- What needs to be done
Copy out all lines bearing the word "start" from the listing below.

- Source material
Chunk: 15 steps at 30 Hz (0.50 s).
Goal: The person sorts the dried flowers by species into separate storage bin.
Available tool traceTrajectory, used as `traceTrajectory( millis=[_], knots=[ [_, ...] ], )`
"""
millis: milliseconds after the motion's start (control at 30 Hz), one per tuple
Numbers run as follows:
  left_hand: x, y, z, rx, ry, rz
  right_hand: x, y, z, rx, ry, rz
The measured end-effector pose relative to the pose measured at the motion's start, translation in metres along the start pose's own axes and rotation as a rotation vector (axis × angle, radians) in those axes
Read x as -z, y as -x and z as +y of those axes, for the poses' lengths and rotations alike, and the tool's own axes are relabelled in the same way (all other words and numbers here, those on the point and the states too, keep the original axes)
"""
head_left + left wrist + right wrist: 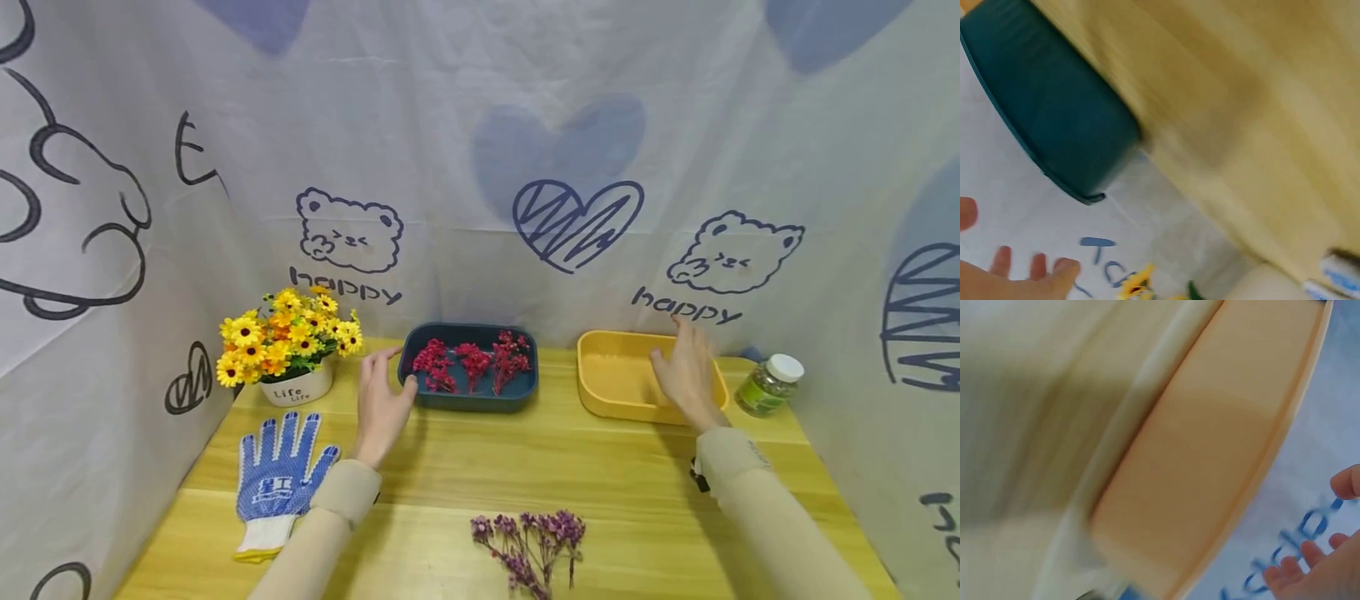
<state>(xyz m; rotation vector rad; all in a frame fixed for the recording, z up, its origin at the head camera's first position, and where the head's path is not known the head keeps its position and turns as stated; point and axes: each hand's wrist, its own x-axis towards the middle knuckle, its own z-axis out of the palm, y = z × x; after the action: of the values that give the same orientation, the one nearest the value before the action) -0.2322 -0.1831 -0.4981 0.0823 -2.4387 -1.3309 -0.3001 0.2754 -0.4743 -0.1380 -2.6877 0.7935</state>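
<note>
The left hand (382,407), grip wide, was beside a blue tray (474,402) of red flowers (474,363) on a wooden surface (480,467), and the right hand (688,377), also wide, hovered over a yellow tray (617,375).

A navy tray (472,402), a yellow tray (617,375), crimson sprigs (474,363) and purple sprigs (558,529); white cloth (435,142) shows blue hearts (562,154).

From my head, one camera is looking forward and down, standing farther off and taking in the table (450,467) and the printed cloth (442,142) behind. My left wrist's camera is facing the side of the dark tray (1047,94) close up, slanted; my right wrist's is facing the yellow tray (1204,450) likewise. The head view is sharing one tray with each.
</note>
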Motion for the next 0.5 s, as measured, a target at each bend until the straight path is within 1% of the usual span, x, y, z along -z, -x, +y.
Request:
traceTrajectory(
  millis=[100, 167, 200, 267, 333, 433, 500],
  knots=[
    [-0.002, 0.009, 0.008, -0.161, -0.021, -0.039, 0.011, 0.002, 0.020, -0.069, 0.045, -0.009],
    [-0.005, 0.017, 0.012, -0.282, -0.025, -0.101, 0.016, 0.005, 0.031, -0.111, 0.057, -0.029],
    [-0.007, 0.021, 0.015, -0.341, -0.027, -0.143, 0.018, 0.006, 0.036, -0.127, 0.060, -0.043],
    [-0.010, 0.028, 0.019, -0.439, -0.034, -0.253, 0.021, 0.009, 0.047, -0.157, 0.075, -0.072],
    [-0.013, 0.037, 0.023, -0.518, -0.046, -0.380, 0.023, 0.012, 0.056, -0.183, 0.083, -0.100],
    [-0.015, 0.050, 0.028, -0.610, -0.088, -0.549, 0.023, 0.014, 0.065, -0.222, 0.100, -0.152],
    [-0.016, 0.059, 0.032, -0.650, -0.107, -0.650, 0.023, 0.016, 0.070, -0.251, 0.095, -0.181]
  ],
)
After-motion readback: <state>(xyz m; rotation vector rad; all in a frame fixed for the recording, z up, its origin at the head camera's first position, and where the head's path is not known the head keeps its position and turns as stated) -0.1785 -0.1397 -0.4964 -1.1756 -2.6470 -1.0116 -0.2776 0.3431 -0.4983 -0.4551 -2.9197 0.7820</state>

- Completed task
millis: milliseconds after the motion's start (control at 30 Hz), one per tuple
The measured end-effector pose relative to the pose measured at the motion's start, translation in metres along the start pose's own axes and rotation as a rotation vector (axis × angle, radians) in those axes

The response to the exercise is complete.